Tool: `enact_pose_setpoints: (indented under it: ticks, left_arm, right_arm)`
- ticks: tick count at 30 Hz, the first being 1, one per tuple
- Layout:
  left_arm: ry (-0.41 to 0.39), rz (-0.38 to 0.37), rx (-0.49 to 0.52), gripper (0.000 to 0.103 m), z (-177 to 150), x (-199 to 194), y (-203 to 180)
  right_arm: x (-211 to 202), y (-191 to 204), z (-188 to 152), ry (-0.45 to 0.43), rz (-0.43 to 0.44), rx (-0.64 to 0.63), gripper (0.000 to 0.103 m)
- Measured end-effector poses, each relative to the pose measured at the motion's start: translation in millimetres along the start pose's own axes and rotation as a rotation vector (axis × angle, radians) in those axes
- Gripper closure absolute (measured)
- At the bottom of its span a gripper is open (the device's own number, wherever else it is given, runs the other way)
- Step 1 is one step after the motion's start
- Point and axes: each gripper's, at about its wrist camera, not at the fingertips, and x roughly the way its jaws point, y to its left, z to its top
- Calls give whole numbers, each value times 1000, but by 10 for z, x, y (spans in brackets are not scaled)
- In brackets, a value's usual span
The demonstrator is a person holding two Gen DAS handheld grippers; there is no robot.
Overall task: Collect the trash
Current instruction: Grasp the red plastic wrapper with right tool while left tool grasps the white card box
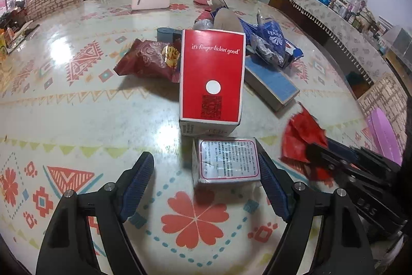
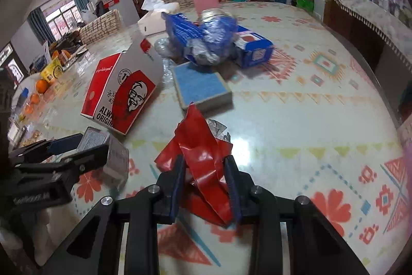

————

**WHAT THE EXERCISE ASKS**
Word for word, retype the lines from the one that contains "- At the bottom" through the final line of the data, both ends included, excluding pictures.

**REPLY TO THE TASK**
- At the bottom of its span a gripper is open (the device's own number, wherever else it is given, runs the other way)
- Step 1 is one step after the motion's start
- Point and axes: each gripper's, at about its wrist camera, not at the fingertips, and x roughly the way its jaws point, y to its left, z to its top
- Calls give whole numbers, each value times 1000, but by 10 for z, x, y (spans in brackets are not scaled)
- In brackets, a value's usual span
The demonstrator is a person holding two Gen DAS handheld grippers; there is no robot.
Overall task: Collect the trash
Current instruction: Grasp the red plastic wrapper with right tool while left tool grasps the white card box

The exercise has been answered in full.